Indonesia’ Justice A Cry from the Wive a murdered Human right activist Munir


JAKARTA

In announcing this week that the United States would lift a 12-year-long ban on providing military assistance and training to Indonesia’s special forces unit, Defense Secretary Robert M. Gates spoke about the Indonesian military’s reforms and said it is prepared to ensure accountability for any human rights abuses by its soldiers. My experience with Indonesia’s special forces and its justice system lead me to think President Obama is making a dangerous mistake.

My husband, the late Munir Said Thalib, was one of Indonesia’s most prominent human rights leaders. He was close in age to and had much in common with President Obama. Munir, too, worked as a community organizer, helping the weak, the poor and victims of political repression. Both men spoke the language of human rights, and both received international recognition for their contributions to humanity: Obama won the Nobel Peace Prize; Munir won Sweden’s prestigious Right Livelihood Award in 2000. Obama’s boyhood home in Jakarta’s Menteng neighborhood is a short distance from the office of Kontras, the human rights organization where my husband worked.

Like the Obamas, my husband and I had two beautiful children, now ages 11 and 7. Unlike Malia and Sasha, my children have lost their father.

In September 2004, my husband was fatally poisoned on a flight from Indonesia to the Netherlands. Nearly six years later, no one has been held accountable for ordering his murder.

Indonesian courts have found three people guilty of directly causing Munir’s death: two employees of the airline and an off-duty Garuda pilot who was also an intelligence agent. These individuals had no personal motive to kill my husband. All indications are that they did not act on their own initiative. Yet authorities have not determined whether other members of the security or intelligence services ordered Munir’s death. In December 2008, a senior intelligence official, Maj. Gen. Muchdi Purwopranjono, was acquitted of ordering the murder in a trial that our National Commission on Human Rights has called seriously flawed. Indonesian police and the Office of the Attorney General have taken no further steps to resolve the case.

Years earlier, Muchdi Purwopranjono lost his job in Kopassus, the special forces, after my husband revealed the general’s involvement in the abduction and torture of pro-reform student activists in the late 1990s. I helped Munir investigate the disappearances. Munir also brought to light allegations of Kopassus’s involvement in other serious human rights abuses in East Timor and Papua, and he strongly opposed the brutal practices of the Indonesian military — including Kopassus — in the province of Aceh.

The United States rightly refused to support Kopassus because of its members’ involvement in these and other incidents of abuse. But the Obama administration, seeking to improve ties with Indonesia, has agreed to allow training to resume if the government will ensure that those convicted of abuse would be moved out of Kopassus.

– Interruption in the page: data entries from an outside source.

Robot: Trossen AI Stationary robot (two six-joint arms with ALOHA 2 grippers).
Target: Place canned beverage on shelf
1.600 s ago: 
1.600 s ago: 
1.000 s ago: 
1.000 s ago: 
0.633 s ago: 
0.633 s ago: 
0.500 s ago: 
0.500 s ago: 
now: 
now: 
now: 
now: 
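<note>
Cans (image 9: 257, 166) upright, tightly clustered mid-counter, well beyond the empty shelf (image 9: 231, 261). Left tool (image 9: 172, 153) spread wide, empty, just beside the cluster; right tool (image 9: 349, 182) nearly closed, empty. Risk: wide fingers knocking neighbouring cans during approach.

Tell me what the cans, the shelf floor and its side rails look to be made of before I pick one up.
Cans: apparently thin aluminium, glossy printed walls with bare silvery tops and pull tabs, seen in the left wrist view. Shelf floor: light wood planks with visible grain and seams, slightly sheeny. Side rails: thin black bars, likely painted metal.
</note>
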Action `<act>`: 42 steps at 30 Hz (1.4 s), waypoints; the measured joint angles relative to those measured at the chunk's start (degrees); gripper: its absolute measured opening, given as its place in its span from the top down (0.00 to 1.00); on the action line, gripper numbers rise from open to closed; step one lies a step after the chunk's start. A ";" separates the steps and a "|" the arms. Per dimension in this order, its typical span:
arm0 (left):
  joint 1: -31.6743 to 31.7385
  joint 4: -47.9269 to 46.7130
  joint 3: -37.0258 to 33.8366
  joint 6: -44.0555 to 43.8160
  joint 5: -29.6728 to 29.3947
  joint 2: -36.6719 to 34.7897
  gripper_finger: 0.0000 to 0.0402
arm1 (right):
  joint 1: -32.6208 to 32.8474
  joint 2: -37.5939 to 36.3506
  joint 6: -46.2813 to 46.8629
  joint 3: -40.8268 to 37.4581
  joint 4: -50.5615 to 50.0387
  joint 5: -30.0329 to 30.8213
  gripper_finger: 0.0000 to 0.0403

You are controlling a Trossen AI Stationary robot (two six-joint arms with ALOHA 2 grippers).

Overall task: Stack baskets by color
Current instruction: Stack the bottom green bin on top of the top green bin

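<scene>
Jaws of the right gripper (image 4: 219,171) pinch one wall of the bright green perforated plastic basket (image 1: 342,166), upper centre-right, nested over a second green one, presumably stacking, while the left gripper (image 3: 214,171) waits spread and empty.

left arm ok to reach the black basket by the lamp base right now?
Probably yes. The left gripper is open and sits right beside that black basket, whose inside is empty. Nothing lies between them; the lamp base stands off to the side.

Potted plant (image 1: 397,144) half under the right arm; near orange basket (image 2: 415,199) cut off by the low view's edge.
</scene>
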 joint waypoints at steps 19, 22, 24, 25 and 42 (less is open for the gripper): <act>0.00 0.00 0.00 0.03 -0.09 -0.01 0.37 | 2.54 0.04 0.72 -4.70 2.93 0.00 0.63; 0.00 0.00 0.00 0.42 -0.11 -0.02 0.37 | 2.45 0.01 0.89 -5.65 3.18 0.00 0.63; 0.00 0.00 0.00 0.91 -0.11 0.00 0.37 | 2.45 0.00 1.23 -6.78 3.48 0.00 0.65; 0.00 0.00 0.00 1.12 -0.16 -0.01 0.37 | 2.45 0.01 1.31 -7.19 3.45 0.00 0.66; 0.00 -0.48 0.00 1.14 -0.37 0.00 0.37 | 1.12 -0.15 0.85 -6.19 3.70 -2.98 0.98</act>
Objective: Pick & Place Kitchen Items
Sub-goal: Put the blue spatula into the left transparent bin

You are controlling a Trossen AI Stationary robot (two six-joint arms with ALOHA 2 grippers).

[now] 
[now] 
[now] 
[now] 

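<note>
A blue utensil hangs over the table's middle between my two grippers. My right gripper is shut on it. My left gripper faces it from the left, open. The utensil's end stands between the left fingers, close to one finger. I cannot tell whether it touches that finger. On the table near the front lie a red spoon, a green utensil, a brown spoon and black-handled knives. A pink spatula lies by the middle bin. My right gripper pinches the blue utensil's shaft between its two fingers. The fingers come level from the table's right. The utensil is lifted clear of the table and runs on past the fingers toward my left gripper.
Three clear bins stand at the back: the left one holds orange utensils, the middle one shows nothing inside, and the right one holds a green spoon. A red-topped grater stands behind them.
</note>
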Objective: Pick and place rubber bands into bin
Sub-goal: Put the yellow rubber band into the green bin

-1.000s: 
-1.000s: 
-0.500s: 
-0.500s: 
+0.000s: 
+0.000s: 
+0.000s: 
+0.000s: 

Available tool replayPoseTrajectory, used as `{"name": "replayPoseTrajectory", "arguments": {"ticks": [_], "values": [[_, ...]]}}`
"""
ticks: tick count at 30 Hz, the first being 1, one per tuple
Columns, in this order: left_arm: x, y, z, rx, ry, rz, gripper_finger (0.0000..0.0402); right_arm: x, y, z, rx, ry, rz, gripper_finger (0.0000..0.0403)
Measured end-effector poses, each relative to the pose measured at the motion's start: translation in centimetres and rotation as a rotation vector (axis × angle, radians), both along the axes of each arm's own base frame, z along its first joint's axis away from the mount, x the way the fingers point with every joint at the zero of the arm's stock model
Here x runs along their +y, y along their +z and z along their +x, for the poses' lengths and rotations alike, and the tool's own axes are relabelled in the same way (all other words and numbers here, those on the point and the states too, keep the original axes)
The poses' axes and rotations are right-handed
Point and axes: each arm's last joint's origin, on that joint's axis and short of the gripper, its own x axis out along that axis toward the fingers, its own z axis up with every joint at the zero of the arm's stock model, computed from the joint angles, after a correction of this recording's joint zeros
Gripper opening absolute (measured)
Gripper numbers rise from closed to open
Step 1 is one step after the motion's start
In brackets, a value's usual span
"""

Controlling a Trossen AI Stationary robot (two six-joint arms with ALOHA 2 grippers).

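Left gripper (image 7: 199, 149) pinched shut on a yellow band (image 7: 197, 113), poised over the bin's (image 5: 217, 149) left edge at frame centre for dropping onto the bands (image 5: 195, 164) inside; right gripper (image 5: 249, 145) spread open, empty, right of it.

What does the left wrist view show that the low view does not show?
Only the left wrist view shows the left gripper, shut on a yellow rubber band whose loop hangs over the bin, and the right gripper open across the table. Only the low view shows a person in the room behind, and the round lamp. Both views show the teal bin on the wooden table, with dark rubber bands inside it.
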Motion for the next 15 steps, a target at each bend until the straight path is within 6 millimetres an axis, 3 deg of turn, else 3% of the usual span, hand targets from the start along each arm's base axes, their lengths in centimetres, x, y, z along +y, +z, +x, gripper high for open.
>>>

Promises to shift abusers out of Kopassus and into other military units are simply not enough. Members of Kopassus have no fear that they will be prosecuted for serious wrongdoing. The special forces protect members who are implicated in such abuses. Even the few who have been convicted by military courts are largely still serving. This will not change until members of the security service who have committed abuses are brought to justice.

The U.S. decision also undercuts the work of civil society groups. In March four prominent Indonesian non-governmental human rights organizations suggested strict conditions for any U.S. reengagement with Kopassus, noting that “nothing has been done to restore the rights of the victims or punish those who were responsible.”

The Obama administration opted for a lower standard for reengagement than what we in Indonesian civil society have asked for, even as the Pentagon points to meetings with people like me as evidence of Indonesia’s transition to a rights-respecting democracy.

Indonesia has made much progress on the road to democracy and stability, but enhancing the reach of a powerful military force that lacks respect for the rule of law jeopardizes those hard-fought gains. Obama is rewarding Kopassus without requiring accountability. I fear that the Indonesian security services will again get away with murder.

The people of Indonesia have faith in Obama’s humanitarian values, particularly his power to encourage positive change in our country. The next steps for his administration are clear: Reverse the decision to train Kopassus in the absence of such change and persuade President Susilo Bambang Yudhoyono to honor Indonesia’s international obligations for justice. Help me give my children an answer about their father’s murder.

The writer was married to Indonesian human rights activist Munir Thalib, who was killed in 2004.